Special rates just for the M3.


----------



## Technic (Jun 24, 2002)

jafo said:


> Special rates just for the M3.


I believe it... one look at Vista Motors in Ft Lauderdale FL and there are around 15 2004 M3's still on the lot as of today, including one in Oxford Green/Kiwi/Eucalyptus. :eeps:


----------



## SARAFIL (Feb 19, 2003)

jafo said:


> BMW Financial announced special lease and finance rates on all remaining 04's in stock through the month of October.

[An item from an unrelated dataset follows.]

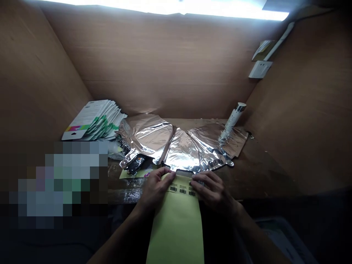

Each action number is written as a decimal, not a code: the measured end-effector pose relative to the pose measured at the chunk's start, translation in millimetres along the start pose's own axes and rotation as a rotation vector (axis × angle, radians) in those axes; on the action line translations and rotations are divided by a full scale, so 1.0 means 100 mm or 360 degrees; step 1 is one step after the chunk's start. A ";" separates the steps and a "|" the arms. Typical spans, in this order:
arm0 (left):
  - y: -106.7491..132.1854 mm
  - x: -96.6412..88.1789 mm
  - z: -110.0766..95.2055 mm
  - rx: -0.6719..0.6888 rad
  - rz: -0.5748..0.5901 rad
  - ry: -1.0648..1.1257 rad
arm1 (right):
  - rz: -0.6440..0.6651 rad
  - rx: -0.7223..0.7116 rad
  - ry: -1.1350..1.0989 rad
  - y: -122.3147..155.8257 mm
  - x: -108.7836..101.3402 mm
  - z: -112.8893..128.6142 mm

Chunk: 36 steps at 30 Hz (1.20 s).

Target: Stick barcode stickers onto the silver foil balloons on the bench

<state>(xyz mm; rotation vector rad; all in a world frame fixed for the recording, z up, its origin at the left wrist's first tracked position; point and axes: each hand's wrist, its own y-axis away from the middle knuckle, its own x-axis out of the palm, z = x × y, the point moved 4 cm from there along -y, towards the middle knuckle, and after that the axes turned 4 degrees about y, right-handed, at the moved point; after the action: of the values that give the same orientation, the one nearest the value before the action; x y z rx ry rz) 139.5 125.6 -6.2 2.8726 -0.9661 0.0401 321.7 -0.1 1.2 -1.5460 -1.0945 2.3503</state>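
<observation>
A long yellow strip of barcode labels (177,223) hangs from the table's front edge toward me. Across its top runs a row of small printed barcodes. My left hand (158,183) pinches the strip's upper left corner, thumb on top. At the upper right corner the fingers of my right hand (210,187) are closed on the strip's edge, beside the rightmost barcode; whether a label is lifted there I cannot tell. Just beyond both hands lie shiny silver foil bags (183,148), fanned out and overlapping.
A stack of white printed cards (93,119) leans at the back left. A dark glossy packet (136,164) lies on a yellow sheet (125,175) left of the hands. A white bottle-like cylinder (232,119) rests on the foil at right. Wooden panels (170,66) enclose the table.
</observation>
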 end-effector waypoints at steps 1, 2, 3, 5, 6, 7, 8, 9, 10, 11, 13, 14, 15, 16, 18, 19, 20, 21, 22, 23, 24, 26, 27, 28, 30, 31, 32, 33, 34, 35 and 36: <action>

This applies to both Coupes and Convertibles. :thumbup:


I didn't believe it (I was out today), so I logged on and can confirm special programs (lease AND finance) for the M3, as well as 3er convertibles.


----------



## zcasavant (Jun 26, 2002)

SARAFIL said:


> I didn't believe it (I was out today), so I logged on and can confirm special programs (lease AND finance) for the M3, as well as 3er convertibles.


 

how "special" are the rates?


----------



## SARAFIL (Feb 19, 2003)

zcasavant said:


> how "special" are the rates?


Better than the "standard" programs, and not as good as the dirt-cheap 325ci/330ci rate. Is that good enough? 

:eeps:


----------



## sky (Aug 22, 2003)

SARAFIL said:


> Better than the "standard" programs, and not as good as the dirt-cheap 325ci/330ci rate. Is that good enough?
> 
> :eeps:


Any "trunk money" for the m3 by any chance?


----------



## jafo (May 21, 2004)

No monkey in the trunk.


----------



## sky (Aug 22, 2003)

jafo said:


> No monkey in the trunk.


 Darn!! Oh well...


----------